- **Task**
What is needed is an exact copy of the lines in the listing below, from the one with "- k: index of" up to and including the one with "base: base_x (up", with no other lines.

- **Data provided**

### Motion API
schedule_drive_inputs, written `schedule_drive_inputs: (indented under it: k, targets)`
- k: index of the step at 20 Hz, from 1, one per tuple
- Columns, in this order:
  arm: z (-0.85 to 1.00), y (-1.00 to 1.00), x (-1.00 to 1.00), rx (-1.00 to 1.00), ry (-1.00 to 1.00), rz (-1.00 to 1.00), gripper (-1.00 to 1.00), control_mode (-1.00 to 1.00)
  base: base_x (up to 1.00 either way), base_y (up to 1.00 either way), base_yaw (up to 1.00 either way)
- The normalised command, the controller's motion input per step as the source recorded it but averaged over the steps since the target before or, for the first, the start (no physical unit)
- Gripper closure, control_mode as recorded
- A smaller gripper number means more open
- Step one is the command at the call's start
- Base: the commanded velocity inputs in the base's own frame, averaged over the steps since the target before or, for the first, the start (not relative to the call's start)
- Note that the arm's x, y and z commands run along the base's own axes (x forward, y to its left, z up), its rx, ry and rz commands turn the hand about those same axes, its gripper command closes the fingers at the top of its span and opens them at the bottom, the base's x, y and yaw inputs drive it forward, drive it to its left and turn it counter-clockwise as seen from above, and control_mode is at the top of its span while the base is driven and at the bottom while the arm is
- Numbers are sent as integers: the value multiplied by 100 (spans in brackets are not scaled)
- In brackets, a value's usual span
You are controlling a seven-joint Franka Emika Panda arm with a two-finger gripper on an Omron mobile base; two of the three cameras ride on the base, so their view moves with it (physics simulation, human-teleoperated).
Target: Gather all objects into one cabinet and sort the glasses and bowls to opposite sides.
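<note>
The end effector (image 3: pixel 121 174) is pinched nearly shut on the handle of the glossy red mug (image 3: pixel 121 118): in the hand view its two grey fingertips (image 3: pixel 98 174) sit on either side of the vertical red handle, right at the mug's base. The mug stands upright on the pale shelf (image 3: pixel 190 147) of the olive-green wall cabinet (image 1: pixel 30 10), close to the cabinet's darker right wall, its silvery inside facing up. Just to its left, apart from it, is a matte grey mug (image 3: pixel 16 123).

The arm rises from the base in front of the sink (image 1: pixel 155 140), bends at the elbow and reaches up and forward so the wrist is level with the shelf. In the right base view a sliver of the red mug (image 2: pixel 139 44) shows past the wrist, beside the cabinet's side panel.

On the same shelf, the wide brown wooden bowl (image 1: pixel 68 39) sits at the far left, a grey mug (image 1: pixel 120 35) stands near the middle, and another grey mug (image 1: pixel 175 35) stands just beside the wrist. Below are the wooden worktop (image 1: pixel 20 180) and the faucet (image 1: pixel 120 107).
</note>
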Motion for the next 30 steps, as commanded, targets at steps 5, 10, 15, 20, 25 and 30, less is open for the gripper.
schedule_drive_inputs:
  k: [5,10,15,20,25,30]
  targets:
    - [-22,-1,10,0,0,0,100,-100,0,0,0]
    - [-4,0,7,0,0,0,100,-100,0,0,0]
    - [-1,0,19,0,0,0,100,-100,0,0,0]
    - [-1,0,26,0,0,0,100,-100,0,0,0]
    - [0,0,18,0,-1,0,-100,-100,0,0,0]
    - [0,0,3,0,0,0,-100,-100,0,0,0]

- **Written response**
- k: index of the step at 20 Hz, from 1, one per tuple
- Columns, in this order:
  arm: z (-0.85 to 1.00), y (-1.00 to 1.00), x (-1.00 to 1.00), rx (-1.00 to 1.00), ry (-1.00 to 1.00), rz (-1.00 to 1.00), gripper (-1.00 to 1.00), control_mode (-1.00 to 1.00)
  base: base_x (up to 1.00 either way), base_y (up to 1.00 either way), base_yaw (up to 1.00 either way)

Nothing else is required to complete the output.